Exercise requirements - The lines you return must be all those in the data that hold the string "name".
*** Opening of The data ***
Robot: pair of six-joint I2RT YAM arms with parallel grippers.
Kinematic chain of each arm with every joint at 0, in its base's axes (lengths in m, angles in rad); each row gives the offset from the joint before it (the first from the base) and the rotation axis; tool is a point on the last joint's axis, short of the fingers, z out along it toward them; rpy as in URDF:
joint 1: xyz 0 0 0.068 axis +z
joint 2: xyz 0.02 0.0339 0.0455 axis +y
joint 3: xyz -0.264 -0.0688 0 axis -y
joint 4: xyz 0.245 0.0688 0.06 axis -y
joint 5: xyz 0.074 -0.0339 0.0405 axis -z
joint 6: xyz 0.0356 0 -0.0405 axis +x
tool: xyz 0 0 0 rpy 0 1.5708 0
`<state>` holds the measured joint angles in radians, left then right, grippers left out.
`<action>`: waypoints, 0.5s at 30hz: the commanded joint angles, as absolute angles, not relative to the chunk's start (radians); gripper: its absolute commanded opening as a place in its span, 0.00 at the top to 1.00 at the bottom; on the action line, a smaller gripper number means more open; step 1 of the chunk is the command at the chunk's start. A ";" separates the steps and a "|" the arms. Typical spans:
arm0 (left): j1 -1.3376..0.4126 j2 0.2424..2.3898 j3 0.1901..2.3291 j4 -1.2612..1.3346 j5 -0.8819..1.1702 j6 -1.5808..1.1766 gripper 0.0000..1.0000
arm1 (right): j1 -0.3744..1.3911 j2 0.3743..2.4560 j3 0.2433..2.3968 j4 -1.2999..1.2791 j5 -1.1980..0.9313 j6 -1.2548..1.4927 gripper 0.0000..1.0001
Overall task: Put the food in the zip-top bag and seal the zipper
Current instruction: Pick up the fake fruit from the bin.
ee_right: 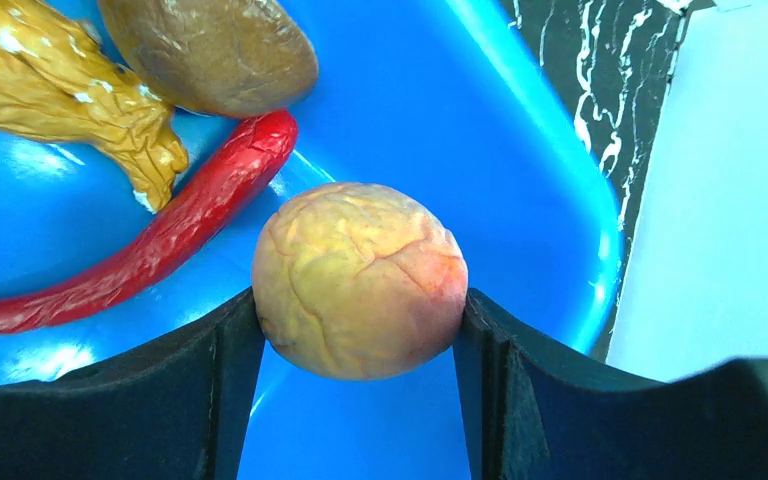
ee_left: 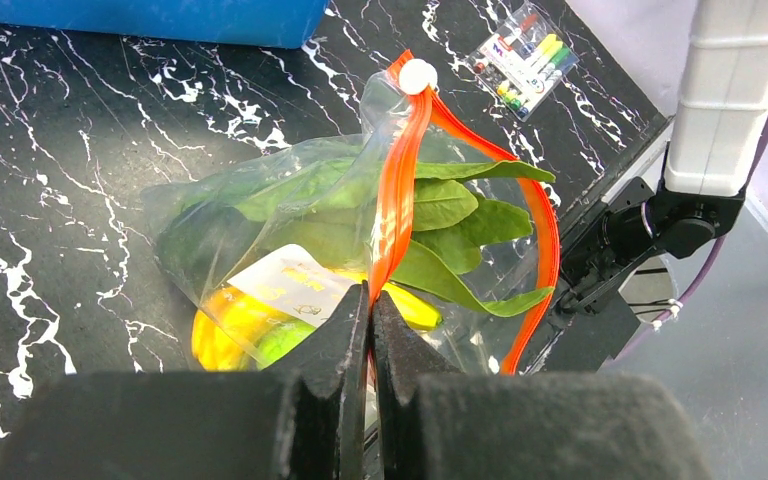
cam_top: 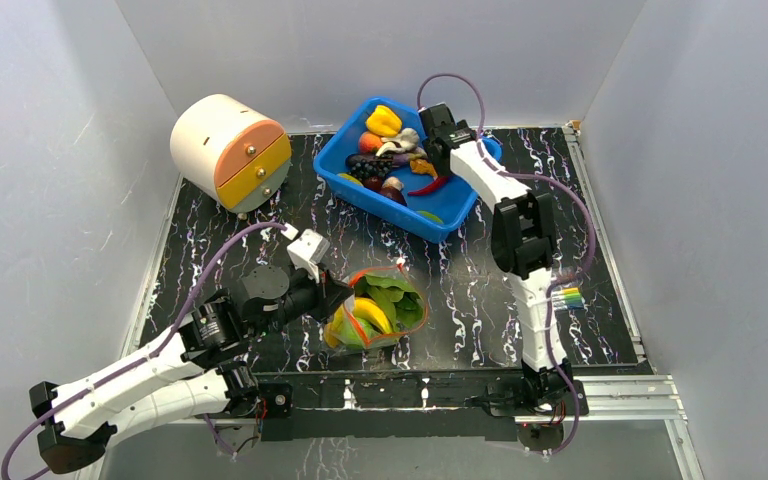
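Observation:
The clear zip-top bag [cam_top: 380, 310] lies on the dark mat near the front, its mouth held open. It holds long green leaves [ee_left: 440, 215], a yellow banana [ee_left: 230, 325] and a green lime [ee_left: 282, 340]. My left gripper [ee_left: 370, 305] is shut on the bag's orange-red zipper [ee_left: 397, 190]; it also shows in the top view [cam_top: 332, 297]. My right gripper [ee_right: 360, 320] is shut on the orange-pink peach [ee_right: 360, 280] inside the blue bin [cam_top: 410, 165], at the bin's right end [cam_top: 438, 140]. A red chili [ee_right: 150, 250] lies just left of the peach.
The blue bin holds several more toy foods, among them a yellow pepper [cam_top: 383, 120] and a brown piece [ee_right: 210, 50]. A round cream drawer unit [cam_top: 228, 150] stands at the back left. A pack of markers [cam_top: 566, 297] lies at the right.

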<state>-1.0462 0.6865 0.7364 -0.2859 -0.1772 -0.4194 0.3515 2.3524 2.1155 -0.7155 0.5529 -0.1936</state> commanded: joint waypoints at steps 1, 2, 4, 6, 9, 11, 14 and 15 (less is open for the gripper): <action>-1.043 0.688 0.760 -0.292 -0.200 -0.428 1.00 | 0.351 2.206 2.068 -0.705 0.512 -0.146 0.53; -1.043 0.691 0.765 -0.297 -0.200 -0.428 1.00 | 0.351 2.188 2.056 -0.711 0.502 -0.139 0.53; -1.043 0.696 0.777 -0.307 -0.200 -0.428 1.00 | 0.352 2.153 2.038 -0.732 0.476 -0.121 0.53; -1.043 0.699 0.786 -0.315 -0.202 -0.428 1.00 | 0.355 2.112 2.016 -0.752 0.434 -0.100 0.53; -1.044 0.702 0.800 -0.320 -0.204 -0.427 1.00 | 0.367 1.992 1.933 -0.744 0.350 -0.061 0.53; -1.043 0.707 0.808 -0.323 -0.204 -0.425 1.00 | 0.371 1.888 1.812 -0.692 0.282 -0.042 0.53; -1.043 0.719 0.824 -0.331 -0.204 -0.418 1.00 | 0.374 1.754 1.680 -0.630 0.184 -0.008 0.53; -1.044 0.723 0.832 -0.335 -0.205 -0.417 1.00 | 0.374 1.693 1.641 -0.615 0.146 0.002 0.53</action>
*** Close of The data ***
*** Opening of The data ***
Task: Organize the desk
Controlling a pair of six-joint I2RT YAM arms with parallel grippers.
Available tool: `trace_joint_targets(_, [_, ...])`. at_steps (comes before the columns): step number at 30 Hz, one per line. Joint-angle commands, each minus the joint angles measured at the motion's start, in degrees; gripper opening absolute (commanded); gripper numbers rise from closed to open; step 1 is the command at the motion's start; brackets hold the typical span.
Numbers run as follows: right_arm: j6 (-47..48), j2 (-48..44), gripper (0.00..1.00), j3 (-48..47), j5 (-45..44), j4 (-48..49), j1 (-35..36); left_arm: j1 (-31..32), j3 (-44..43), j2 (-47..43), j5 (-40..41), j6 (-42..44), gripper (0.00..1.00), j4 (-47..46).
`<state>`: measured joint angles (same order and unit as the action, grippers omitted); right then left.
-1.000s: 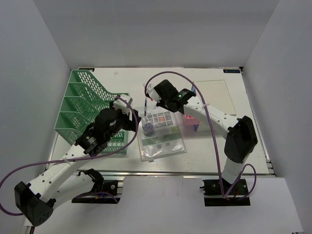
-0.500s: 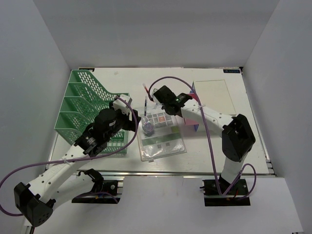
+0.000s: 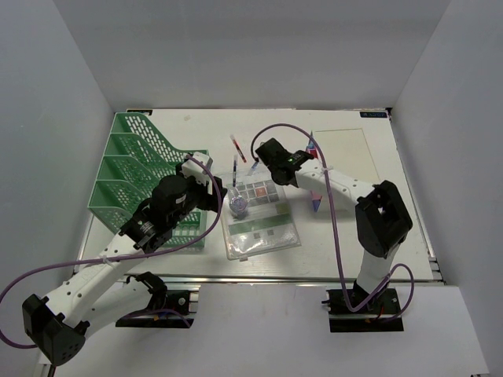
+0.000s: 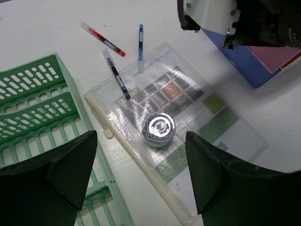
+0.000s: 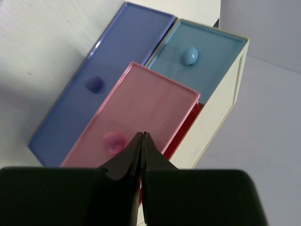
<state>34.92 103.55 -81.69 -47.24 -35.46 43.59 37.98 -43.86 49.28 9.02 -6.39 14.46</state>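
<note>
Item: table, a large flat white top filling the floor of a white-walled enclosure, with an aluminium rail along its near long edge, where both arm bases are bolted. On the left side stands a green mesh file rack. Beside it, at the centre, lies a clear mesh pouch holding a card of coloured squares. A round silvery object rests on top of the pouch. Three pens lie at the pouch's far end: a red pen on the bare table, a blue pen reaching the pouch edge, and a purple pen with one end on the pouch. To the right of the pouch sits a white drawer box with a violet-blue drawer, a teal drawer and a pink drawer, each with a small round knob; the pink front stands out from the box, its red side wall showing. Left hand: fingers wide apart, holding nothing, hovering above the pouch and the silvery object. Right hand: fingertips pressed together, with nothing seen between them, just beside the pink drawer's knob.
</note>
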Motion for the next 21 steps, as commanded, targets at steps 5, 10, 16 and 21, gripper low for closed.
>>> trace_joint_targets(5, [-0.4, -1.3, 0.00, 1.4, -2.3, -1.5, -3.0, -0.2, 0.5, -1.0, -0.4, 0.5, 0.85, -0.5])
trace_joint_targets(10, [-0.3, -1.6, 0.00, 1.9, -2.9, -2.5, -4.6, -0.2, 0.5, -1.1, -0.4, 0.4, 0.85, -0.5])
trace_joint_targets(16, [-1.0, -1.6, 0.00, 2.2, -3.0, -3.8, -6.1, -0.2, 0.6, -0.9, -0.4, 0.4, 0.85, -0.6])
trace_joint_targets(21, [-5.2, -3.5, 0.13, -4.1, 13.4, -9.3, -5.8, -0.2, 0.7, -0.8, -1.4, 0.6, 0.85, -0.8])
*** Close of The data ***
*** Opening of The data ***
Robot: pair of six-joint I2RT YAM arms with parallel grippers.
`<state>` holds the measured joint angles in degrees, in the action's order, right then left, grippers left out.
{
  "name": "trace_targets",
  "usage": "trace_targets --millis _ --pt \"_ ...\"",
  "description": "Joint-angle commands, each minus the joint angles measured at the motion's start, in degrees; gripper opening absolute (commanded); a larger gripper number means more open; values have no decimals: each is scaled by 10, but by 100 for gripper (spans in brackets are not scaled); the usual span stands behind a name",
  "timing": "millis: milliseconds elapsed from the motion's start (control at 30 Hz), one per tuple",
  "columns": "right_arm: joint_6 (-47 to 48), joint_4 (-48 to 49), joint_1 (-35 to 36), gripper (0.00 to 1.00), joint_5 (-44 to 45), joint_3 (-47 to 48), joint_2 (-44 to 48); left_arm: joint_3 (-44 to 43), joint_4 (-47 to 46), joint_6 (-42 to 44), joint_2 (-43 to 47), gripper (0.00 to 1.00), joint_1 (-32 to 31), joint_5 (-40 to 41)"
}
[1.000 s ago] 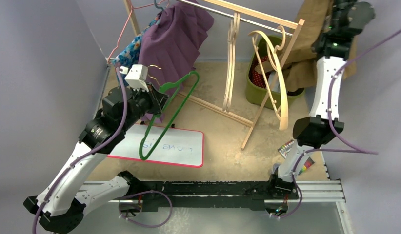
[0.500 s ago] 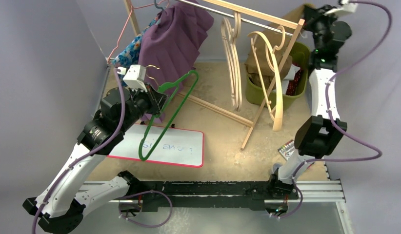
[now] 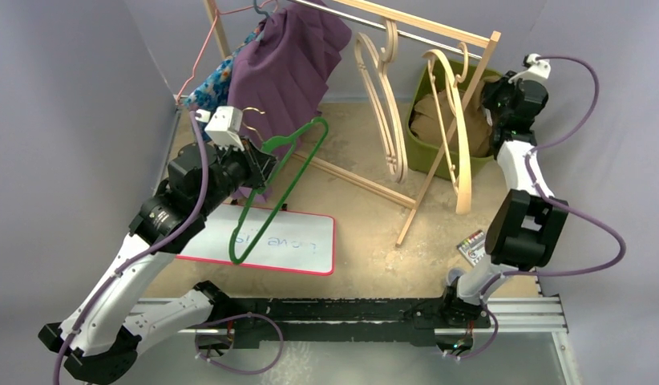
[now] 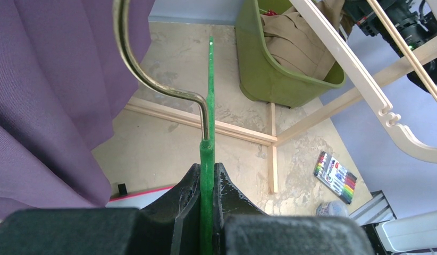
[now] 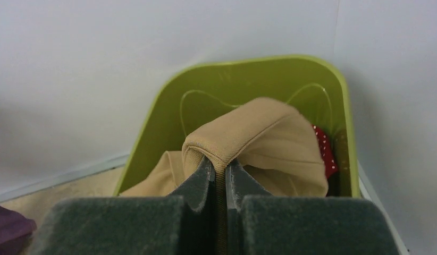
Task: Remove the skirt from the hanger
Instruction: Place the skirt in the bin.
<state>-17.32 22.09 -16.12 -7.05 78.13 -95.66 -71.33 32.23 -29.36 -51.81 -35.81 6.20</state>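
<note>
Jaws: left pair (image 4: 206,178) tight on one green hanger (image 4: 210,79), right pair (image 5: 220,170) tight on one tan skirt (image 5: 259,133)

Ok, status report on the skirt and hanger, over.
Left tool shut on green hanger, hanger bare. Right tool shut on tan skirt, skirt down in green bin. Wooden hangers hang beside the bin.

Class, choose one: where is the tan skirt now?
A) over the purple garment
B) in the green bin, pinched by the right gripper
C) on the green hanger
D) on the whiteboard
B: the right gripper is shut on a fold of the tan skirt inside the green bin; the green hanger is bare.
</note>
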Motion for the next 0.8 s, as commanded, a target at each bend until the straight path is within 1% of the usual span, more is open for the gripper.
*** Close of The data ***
Solution to the problem -
  "name": "trace_targets",
  "description": "Joint-angle commands, each minus the joint angles measured at the motion's start, in degrees; gripper opening absolute (commanded); a larger gripper number means more open; values have no decimals: each is scaled by 10, but by 100 for gripper (spans in brackets are not scaled); the usual span stands behind a name",

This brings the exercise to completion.